I have a confession to make. I am a recovering overly emotional, conflict creating, outrageously offended, baggage toting drama queen. I loved to pass the buck and blame other people for my problems. I was really good at it too. So, what changed? I woke up from a deep sleep. A sleep so deep, I did not even know I was sleeping. I did not have one Prince Charming come and wake me out of my slumber, I had many Prince Charming’s. Many friends, family, and coworkers who challenged my thinking over the years. Many who confronted my emotions, my offenses and my drama with love, tenderness, kindness and sometimes, a swift kick in the hiney. Many who set boundaries and had difficult conversations with me. Finally, about 10 years ago, scales fell off my eyes and I could see clearly. I woke up and I began to take responsibility for me.

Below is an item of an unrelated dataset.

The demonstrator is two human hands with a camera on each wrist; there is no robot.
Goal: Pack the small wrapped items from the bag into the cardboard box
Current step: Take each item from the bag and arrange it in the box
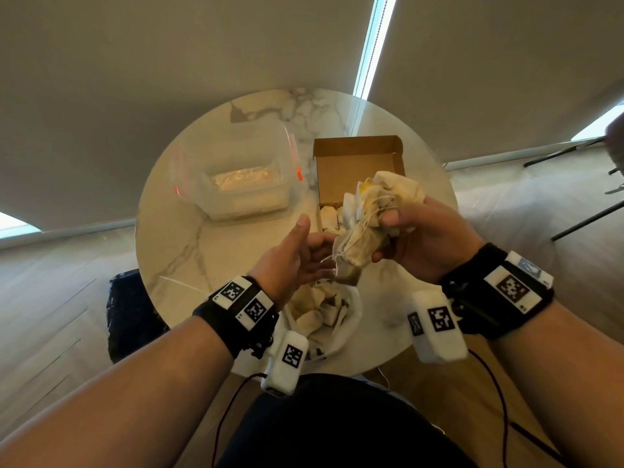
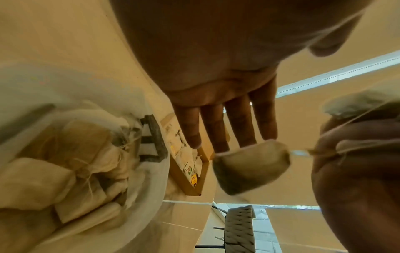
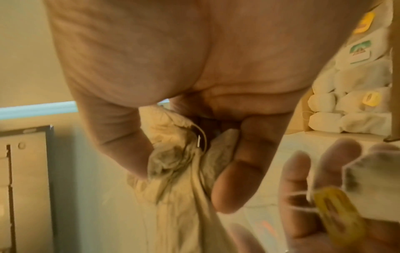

It is ten years later and I’m still learning what it means to be responsible for me. I am not sure we ever really arrive at the end of that journey, because staying responsible is just as important as being responsible. Consider what Cy Wakeman, Drama Researcher, says, “A leaders’ role is not to inspire or motivate. It’s to eliminate emotional waste, (aka, drama).” Ouch. I am still a huge fan of inspiration and motivation; however, inspiration and motivation do not need much encouragement in a drama free environment. They are free to thrive. Emotional waste and drama are what hold them back. Eliminating drama, or emotional waste, as Ms. Wakeman calls it, is absolutely necessary to your growth and the growth of your organization. According to her, “emotional waste” is any unproductive thought or behavior.
Here are some examples of “Emotional Waste”:
- Negative Internal Dialogue
- “My boss doesn’t care about me; she only cares about the bottom line.”
- “People don’t appreciate anything I do around here.”
- “I don’t get paid enough money to do what they’re asking me to do.”
- “If only my spouse would change, then I would change.”
- “They wouldn’t know what to do around here if I left.”
- “My children are ungrateful and don’t care about me.”
- Gossip or “water cooler talk”
- Slander, spreading false information about people
- Blowing things out of proportion
- Blaming others for contributing to my problems
Here is what I know. Everything listed above is about me. It’s about what I say to myself, how I participate in gossip, how I slander others, how negative I am, how I overreact, how I blow things out of proportion and how I blame others for contributing to my problems.
It is always in my power to decide to be responsible for me. No one else is responsible for how I decide to show up to what is going on around me. I read an article a few months ago from a company called VitalSmarts that said, “You have the ability to assign any emotion you want to any situation.”
Think about that.
You…. get to choose…. your emotions…. to any situation. How often have I let my emotions run wild and then blamed others for my wild emotions? How freeing is this?!
I GET TO CHOOSE WHAT EMOTION I ASSIGN TO ANY SITUATION!
That my friends, is freedom and being 100% responsible for me. I am responsible for my emotional waste. I am responsible for the drama I create. I am responsible for me when others are trying to create drama. I am responsible for my emotional wellbeing in any situation at any time. Me, that is it. Awesome sauce.
I hope that if you are also a recovering overly emotional, conflict creating, outrageously offended, baggage toting, drama queen or king, my journey to be responsible for me helps you become responsible for you.
Questions to ponder:
- 1. Am I taking full responsibility for my emotional waste, drama, and emotions?
- 2. How am I blaming others for my lack of emotional control?
- 3. In what ways am I creating or participating in emotional waste at work?
- 4. What do I need to do to start becoming more responsible for me?